BB(n) = "Maximum algorithmic bang for your buck"
UNCOMPUTABLE
BB(5) winner, first 20,000 steps
Small busy beaver values:
- BB(1) = 1, BB(2) = 6 [Radó, 1962]
- BB(3) = 21 [Radó and Lin, 1963]
- BB(4) = 107 [Brady, 1983]
- BB(5) ≥ 47,176,870
[Marxen and Buntrock, 1989]
- BB(5) = 47,176,870
[bbchallenge, 2024]
For each 4-state Turing machine, witness that it halts
within 107 steps, or prove it never halts (which can be hard in general)
Mathematical hardness of busy beaver values
Any \(\Pi_1\) statement (i.e. \(\forall x, P(x)\) for computable \(P\)) can be converted
into a Turing machine that halts iff the statement is false,
by searching for counterexamples.
Every positive even integer \(n > 2\) can be written as a sum of two primes.

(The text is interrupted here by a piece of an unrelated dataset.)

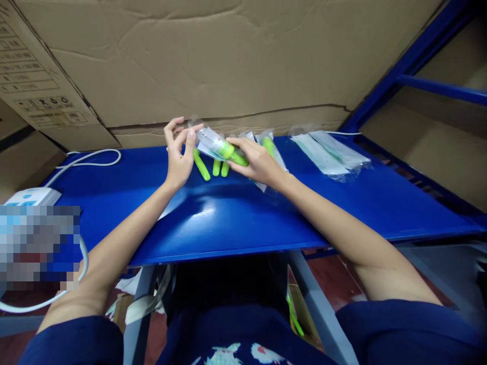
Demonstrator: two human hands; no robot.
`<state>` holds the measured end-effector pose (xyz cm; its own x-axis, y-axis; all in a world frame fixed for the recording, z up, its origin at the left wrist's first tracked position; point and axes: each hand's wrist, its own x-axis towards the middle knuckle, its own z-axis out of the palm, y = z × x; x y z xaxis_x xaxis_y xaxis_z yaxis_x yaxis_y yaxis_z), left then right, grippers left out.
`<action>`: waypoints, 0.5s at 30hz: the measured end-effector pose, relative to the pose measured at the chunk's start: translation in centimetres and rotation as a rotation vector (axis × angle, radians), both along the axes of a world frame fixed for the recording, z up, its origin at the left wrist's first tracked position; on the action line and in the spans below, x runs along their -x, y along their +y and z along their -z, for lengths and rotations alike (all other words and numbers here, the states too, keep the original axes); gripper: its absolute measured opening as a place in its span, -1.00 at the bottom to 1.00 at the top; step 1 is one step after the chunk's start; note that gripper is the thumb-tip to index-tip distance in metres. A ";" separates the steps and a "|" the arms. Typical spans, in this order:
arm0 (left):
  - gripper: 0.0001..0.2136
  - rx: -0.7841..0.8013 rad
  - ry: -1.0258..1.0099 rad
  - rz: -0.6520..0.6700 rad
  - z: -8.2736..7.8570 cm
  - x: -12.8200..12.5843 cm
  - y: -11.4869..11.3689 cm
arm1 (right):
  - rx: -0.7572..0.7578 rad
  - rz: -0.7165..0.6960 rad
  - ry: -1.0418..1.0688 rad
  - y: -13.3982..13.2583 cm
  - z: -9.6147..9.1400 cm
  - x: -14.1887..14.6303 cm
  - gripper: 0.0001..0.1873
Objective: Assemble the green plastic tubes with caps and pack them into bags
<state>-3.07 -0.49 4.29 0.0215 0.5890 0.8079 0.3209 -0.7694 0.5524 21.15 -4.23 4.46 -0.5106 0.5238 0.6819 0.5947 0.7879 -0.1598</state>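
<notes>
Toward the back of the blue table, my right hand is closed around a lime-green tube-shaped item inside a clear plastic bag with a white printed slip. It is tilted, its bagged end toward my left hand. That hand has its fingers apart beside the bag's far end; the index fingertip and thumb are close to the plastic, and I cannot make out whether they touch it. Under the held item lie several loose green pieces. Another bagged green item lies just behind my right hand.
Flat clear packets with pale slips lie at the right on the blue table. Cardboard sheets stand along the back. A white power strip and white cable are at the left. A blue metal frame rises at the right.
</notes>
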 end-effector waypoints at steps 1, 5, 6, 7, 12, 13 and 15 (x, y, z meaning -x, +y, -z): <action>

\(4 = 2 + 2 \quad 6 = 3 + 3 \quad 8 = 5 + 3 \quad 10 = 7 + 3 \quad 12 = 7 + 5
\quad 14 = 11 + 3 \quad \ldots\)
- Enumerate all even numbers \(n\)
- For each \(n\), enumerate all primes \(p < n\) and test all sums
- Halt if no sum reaches the current \(n\)

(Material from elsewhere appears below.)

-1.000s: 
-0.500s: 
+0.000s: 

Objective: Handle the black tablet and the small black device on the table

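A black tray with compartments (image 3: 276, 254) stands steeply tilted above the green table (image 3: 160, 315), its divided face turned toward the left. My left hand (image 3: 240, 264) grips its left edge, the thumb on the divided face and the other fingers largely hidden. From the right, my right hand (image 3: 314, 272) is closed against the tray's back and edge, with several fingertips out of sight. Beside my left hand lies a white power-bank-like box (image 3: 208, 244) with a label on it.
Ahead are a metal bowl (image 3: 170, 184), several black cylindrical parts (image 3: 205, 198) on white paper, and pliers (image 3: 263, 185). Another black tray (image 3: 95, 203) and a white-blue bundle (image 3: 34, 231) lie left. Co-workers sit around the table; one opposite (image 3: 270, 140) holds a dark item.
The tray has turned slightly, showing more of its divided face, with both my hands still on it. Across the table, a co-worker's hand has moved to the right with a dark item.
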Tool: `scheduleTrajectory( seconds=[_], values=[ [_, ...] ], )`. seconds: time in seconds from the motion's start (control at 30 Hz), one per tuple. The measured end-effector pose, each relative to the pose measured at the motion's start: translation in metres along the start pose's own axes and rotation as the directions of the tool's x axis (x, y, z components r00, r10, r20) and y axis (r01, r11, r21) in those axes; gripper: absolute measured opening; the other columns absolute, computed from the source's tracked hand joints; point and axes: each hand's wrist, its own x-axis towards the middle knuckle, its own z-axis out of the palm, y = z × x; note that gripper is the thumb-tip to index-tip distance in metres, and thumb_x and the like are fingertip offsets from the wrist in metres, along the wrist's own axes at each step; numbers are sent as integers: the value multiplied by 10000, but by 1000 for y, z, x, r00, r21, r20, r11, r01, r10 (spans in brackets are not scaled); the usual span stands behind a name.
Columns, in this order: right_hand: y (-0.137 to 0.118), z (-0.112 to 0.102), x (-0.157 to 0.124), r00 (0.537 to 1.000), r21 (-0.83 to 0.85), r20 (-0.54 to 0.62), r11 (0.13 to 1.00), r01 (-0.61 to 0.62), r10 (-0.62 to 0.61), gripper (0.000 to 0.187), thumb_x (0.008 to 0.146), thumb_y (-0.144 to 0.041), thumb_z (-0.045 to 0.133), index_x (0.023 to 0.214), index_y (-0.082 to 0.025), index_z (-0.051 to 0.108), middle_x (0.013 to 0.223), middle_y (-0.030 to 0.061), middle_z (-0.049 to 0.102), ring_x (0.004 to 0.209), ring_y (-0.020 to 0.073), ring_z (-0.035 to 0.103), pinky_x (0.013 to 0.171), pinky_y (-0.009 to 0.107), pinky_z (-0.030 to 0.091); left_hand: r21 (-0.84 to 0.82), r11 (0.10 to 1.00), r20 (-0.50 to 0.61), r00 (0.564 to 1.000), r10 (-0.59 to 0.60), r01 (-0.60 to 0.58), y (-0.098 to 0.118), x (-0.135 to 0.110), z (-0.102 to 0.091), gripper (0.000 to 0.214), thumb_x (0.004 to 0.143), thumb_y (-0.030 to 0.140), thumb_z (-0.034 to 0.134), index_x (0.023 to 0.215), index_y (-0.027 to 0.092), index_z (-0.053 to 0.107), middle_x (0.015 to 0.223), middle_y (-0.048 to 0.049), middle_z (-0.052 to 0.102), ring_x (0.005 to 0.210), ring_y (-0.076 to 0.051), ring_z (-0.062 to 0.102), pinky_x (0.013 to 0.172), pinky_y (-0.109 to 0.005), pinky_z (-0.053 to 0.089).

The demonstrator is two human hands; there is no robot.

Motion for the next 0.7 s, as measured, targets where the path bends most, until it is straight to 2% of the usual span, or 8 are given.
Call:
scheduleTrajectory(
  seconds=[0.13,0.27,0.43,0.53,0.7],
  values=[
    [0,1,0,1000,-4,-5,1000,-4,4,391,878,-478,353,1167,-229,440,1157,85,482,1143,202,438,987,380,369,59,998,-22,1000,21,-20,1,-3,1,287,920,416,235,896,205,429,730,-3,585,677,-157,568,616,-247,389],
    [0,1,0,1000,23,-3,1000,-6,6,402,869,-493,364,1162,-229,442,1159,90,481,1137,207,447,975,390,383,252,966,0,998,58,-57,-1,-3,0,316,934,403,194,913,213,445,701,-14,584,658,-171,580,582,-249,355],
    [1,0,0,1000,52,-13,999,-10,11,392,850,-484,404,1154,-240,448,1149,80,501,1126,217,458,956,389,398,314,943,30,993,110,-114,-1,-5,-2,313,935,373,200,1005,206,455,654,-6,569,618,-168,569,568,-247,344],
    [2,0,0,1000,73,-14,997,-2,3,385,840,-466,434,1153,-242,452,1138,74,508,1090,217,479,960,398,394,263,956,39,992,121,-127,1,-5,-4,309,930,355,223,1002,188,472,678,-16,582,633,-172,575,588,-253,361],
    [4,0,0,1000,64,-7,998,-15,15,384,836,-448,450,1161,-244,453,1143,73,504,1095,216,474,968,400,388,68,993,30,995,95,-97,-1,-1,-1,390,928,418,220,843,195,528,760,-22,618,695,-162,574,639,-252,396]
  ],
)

There is a 25-state Turing machine that implements the above.
[anonymous, 2016] Verified in Lean! [lengyijun, 2024]
Hence, knowing BB(25) is "at least as hard" as solving Goldbach's conjecture.
Other examples:
- Riemann Hypothesis \(\rightarrow BB(744)\) [Matiyassevich and O'Rear, 2016]

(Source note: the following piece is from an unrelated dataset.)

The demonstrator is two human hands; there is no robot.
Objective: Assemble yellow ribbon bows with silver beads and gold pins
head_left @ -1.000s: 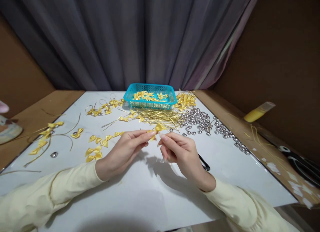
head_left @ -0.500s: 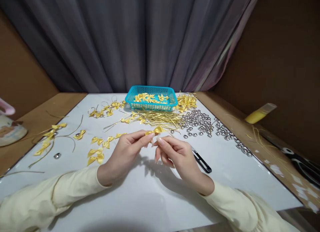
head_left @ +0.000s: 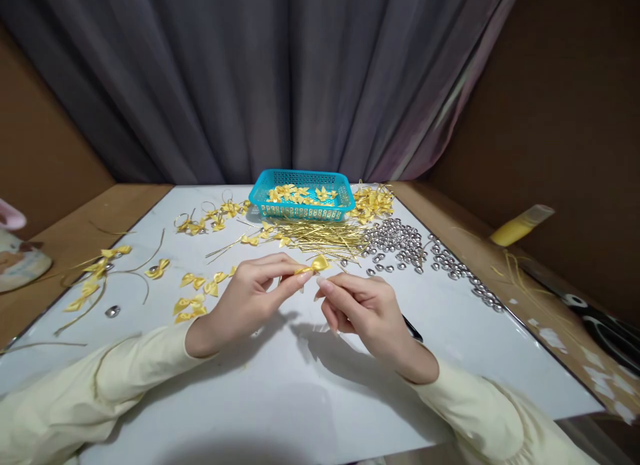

- Consistency of ZF \(\rightarrow BB(748)\) [O'Rear, 2017] [Riebel, 2024]
Georgi Georgiev's bbfind program
Georgi "Skelet" Georgiev
In 2003, Georgi Georgiev's (Skelet) publishes his bbfind program:
- solves all 5-state machines except ~150 hard ones
- best result since 1989 [Marxen and Buntrock, 1989]
- ~6000 lines of undocumented Pascal code
- concerns about correctness
- Note: failed to find a better machine
In 2020, Scott Aaronson conjectured that there is no better machine:
Marxen and Buntrock's machine is the BB(5) winner.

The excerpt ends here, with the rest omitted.